• [TASK DETAILS]: Please give back, word for word, only the lines starting at the one containing "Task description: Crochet" and ending at the one containing "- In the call" within the material below.
-------
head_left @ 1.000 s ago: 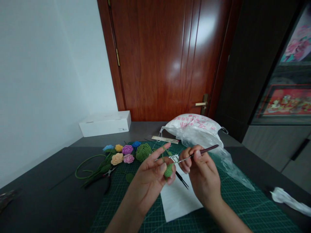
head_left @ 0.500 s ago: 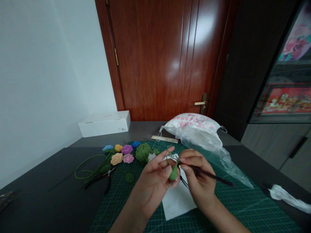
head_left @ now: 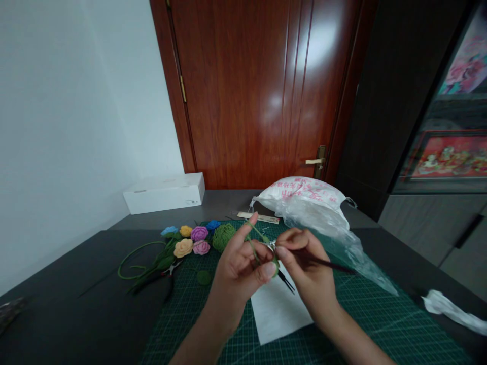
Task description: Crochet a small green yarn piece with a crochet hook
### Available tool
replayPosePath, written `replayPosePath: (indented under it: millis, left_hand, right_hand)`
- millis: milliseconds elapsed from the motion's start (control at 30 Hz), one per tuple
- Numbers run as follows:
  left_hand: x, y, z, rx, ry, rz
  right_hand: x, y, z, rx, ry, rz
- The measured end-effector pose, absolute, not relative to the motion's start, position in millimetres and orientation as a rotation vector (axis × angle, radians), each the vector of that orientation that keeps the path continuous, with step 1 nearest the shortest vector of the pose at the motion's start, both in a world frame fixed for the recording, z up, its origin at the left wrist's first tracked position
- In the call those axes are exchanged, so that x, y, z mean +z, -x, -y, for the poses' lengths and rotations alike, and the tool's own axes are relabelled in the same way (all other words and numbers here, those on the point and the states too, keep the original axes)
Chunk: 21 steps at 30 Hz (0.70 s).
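Observation:
Between thumb and fingers, my left hand (head_left: 241, 266) pinches a small piece of green crochet work (head_left: 275, 267), mostly covered by the thumb. Green yarn (head_left: 258, 232) runs over its raised index finger. My right hand (head_left: 310, 268) is closed around a dark-handled crochet hook (head_left: 331, 263), whose tip meets the work near the left fingertips. Beneath both hands lies a white sheet of paper (head_left: 279, 314), with a dark two-pronged tool (head_left: 286, 281) above it, partly hidden. Behind my left hand sits a ball of green yarn (head_left: 223, 237).
Several crocheted flowers (head_left: 183, 248) with green stems lie left of the yarn, beside pliers (head_left: 169, 274). A green cutting mat (head_left: 365, 324) covers the dark table. Farther back are a white box (head_left: 165, 192), a ruler (head_left: 258, 218) and a white bag (head_left: 304, 195); white cloth (head_left: 452, 310) lies right.
My left hand has turned, with its index finger raised higher and the yarn stretched from it. The green crochet piece is now more hidden behind the thumb. My right hand has shifted slightly left.

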State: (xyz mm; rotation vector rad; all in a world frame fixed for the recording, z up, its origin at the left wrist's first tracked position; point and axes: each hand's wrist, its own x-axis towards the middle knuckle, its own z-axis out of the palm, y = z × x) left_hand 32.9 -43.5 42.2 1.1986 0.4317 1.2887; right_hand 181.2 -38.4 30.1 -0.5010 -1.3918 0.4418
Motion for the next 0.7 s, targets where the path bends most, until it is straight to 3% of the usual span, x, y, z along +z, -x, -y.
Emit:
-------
• [RESULT FOR THIS EXERCISE]:
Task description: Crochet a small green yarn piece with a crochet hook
### Available tool
replayPosePath, written `replayPosePath: (indented under it: millis, left_hand, right_hand)`
- millis: milliseconds elapsed from the motion's start (control at 30 Hz), one per tuple
- Numbers run as follows:
  left_hand: x, y, z, rx, ry, rz
  right_hand: x, y, z, rx, ry, rz
- The measured end-effector pose, absolute, not relative to the motion's start, position in millimetres and orientation as a rotation vector (axis × angle, radians), each the vector of that orientation that keeps the path continuous, with step 1 nearest the shortest vector of the pose at the motion's start, both in a world frame fixed for the recording, z up, its origin at the left wrist's first tracked position
- In the call those axes are exchanged, so that x, y, z mean +z, -x, -y, for the poses' lengths and rotations alike, and the tool's own axes are relabelled in the same way (all other words and numbers here, those on the point and the states too, keep the original axes)

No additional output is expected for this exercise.